Ambiguity, [Empson] suggested, is not a defect but part of the richness of language. Rather than signifying equivocation or confusion, ambiguous expressions allow us to describe a fluid and paradoxical world. Empson applied this account of ambiguity chiefly to poetry, but it is also illuminating when applied to religion and atheism.
Gray celebrates this ambiguity in his treatment of his own categories, bearing out his introductory observation that, for Empson, “there could be no such thing as ultimate clarity.” The seven types of atheism overlap and intermingle. They bleed together historically and theoretically. Most (five at least) suffer from a common defect of proposing God surrogates. “Contemporary atheism is a continuation of monotheism by other means.” It’s hard to pin this lack of clarity on Gray, since for him it is clearly not a defect but a feature of his method. It may excuse Seven Types, but it doesn’t make its chaotic taxonomy any more satisfying. Or useful.

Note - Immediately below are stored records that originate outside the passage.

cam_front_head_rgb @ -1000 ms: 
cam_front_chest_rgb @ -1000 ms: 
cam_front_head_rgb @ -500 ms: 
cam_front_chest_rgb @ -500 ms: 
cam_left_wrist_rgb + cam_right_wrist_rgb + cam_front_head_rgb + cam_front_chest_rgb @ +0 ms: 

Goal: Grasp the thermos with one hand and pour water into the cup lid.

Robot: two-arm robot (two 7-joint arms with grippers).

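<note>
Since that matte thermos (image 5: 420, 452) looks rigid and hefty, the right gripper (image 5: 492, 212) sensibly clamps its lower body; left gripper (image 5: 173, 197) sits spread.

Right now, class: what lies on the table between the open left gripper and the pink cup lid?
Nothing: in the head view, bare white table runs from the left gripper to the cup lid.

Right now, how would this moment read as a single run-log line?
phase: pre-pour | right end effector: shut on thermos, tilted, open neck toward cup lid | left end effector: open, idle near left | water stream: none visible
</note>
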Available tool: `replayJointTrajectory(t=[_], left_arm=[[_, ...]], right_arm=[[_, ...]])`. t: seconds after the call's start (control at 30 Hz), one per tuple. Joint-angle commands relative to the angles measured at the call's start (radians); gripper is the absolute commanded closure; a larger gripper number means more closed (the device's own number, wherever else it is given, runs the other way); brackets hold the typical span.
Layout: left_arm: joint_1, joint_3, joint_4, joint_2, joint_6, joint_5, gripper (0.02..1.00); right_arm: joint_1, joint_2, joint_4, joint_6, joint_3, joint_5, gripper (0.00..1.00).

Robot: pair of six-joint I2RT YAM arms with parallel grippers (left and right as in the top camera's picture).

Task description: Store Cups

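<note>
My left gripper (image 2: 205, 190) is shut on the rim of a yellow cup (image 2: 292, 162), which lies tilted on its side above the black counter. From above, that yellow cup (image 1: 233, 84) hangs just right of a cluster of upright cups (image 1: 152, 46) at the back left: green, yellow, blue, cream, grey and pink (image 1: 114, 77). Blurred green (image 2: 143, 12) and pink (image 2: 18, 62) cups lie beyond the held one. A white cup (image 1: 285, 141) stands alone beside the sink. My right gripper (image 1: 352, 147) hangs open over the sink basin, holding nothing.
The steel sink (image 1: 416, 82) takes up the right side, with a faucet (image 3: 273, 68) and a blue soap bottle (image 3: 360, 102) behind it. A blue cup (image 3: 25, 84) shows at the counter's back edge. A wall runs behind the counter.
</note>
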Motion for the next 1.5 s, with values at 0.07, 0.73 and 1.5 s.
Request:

A final quibble, already alluded to, relates to the narrow focus of Gray’s argument–a function probably of the narrow nature of his expertise. Though nods are made to the atheisms of religious systems like Buddhism, very little concentrated attention is given to atheism beyond the confines of Euro-American philosophy. Rich traditions of atheism exist beyond these spheres, particularly given Gray’s loose definition of the term “atheist” to mean anyone who has “no use for the idea of a divine mind that has fashioned the world.” This describes more than post-Christian philosophers in Parisian salons and American academies. Whether the rest of the world’s, the rest of history’s atheists fit into Gray’s taxonomy must be a task for a thinker with a different set of qualifications and skills.
As I await that project and a more detailed secular refutation of New Atheism, I am left to judge Seven Types on its own merits. What Gray offers is a critical consideration of the great variety of atheist thought as well as a trenchant critique of those who would mindlessly juxtapose religion and atheism. For these reasons alone, it is worth the brief amount of time necessary to read.